▶ DATASET RECORDS
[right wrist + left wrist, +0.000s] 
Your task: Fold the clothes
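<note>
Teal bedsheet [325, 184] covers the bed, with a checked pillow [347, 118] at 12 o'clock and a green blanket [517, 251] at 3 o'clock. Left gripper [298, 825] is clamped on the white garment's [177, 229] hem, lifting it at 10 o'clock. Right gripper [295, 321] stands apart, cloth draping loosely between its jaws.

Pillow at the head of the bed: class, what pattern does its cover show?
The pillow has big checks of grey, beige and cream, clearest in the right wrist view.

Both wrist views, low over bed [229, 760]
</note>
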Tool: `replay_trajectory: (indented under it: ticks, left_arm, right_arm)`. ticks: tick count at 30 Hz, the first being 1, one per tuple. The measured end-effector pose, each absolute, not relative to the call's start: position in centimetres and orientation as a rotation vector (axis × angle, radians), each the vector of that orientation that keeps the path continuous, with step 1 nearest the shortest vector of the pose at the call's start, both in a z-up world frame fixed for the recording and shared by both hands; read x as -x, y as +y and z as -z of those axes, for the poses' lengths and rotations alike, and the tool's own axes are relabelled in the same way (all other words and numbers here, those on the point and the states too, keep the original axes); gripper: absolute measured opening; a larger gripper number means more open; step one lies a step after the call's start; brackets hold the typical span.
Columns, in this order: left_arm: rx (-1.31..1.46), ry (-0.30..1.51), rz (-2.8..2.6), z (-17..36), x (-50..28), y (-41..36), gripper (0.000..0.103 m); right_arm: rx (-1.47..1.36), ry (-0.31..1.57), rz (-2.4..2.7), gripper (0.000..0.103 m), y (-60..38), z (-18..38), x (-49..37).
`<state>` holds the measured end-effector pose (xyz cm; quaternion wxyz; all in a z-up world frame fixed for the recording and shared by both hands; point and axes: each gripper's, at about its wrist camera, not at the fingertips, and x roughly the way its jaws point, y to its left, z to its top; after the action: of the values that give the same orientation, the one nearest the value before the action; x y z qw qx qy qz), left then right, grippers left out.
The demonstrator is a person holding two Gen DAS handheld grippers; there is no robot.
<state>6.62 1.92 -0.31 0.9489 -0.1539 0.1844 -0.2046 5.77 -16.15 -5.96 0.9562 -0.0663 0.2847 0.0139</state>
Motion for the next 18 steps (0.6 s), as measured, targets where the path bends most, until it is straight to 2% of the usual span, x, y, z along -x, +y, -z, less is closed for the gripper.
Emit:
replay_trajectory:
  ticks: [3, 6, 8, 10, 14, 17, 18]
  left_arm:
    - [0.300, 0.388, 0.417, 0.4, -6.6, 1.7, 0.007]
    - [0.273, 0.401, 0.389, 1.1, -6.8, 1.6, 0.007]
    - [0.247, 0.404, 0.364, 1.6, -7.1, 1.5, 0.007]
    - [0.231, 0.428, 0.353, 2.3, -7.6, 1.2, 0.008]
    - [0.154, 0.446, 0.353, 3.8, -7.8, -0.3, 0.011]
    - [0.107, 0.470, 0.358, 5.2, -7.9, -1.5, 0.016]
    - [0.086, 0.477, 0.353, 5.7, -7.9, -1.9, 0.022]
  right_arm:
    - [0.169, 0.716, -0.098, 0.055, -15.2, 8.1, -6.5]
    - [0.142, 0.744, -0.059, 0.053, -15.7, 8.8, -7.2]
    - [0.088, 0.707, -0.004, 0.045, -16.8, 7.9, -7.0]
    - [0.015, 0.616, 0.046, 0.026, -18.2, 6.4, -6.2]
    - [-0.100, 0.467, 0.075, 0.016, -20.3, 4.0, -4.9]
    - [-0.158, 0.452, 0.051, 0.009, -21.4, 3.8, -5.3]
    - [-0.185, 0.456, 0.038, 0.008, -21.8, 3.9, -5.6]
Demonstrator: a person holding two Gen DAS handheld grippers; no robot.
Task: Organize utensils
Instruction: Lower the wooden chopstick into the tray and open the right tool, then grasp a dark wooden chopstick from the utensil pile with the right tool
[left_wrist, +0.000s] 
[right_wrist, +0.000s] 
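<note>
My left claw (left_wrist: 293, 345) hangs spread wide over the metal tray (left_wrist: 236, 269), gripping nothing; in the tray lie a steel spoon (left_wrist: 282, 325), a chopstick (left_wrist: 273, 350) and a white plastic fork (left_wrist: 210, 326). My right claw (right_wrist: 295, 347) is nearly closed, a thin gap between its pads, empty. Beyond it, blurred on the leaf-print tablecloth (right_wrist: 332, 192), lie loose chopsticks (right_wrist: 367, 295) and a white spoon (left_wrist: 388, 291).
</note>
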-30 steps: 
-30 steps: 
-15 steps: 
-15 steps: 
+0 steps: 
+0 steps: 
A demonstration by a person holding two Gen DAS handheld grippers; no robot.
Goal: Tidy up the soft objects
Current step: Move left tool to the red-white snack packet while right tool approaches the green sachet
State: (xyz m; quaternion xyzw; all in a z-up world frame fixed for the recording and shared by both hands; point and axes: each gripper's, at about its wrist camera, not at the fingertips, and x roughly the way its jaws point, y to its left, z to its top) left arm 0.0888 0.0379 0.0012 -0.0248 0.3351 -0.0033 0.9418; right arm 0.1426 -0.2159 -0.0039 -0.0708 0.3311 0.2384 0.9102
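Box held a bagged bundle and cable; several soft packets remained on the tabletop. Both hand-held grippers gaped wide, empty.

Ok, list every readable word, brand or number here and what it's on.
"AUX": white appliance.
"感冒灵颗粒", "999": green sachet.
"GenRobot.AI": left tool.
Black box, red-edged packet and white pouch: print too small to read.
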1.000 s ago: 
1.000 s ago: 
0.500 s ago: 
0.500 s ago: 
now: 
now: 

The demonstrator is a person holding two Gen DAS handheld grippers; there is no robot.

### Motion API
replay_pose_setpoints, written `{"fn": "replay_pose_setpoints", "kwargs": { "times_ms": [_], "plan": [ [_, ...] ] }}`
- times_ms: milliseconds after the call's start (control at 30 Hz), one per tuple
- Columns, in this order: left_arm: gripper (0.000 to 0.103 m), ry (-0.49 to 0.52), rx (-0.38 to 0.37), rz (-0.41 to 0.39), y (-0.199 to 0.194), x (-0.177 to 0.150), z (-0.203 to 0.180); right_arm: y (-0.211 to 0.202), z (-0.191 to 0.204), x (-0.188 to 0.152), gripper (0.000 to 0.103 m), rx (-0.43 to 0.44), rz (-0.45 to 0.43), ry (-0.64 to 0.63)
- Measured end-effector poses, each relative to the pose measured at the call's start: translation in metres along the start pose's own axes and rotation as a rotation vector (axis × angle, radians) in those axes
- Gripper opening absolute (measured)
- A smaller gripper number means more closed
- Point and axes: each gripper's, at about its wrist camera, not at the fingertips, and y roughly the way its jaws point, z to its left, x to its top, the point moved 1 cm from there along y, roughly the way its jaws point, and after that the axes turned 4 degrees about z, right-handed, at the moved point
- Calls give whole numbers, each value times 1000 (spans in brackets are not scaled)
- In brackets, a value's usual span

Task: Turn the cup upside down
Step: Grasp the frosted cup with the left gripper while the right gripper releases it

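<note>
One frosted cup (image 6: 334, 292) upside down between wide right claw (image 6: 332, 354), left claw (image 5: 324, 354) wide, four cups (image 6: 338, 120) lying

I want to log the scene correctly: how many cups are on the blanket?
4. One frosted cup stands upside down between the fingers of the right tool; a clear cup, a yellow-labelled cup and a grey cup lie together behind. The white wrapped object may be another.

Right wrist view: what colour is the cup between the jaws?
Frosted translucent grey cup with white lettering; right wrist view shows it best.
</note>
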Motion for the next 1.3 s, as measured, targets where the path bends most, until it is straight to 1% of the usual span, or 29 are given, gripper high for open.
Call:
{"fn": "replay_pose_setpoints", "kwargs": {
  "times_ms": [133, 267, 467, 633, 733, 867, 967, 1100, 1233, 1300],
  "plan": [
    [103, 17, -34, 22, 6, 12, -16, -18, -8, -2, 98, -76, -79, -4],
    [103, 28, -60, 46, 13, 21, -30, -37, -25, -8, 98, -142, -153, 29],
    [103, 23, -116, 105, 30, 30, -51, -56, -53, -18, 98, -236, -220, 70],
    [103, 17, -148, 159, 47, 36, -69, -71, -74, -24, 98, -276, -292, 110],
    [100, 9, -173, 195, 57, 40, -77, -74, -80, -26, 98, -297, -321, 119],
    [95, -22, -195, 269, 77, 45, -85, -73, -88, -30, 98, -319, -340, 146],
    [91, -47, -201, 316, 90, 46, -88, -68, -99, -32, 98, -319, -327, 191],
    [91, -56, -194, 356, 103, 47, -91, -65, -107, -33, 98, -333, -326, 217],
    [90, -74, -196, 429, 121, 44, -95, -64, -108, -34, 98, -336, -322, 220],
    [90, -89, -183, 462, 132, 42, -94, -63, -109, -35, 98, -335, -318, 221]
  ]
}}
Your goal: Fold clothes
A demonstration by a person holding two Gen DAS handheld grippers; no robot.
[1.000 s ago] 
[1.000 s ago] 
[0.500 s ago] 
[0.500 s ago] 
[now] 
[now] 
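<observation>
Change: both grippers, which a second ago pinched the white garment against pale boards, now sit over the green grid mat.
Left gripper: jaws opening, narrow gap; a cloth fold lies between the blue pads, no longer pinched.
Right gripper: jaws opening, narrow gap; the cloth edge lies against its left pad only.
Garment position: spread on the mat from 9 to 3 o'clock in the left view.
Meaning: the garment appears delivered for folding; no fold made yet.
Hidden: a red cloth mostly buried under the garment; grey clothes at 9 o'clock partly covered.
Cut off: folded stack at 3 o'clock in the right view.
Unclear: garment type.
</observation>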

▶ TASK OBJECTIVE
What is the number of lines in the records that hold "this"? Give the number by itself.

▶ REPLY TO THE TASK
2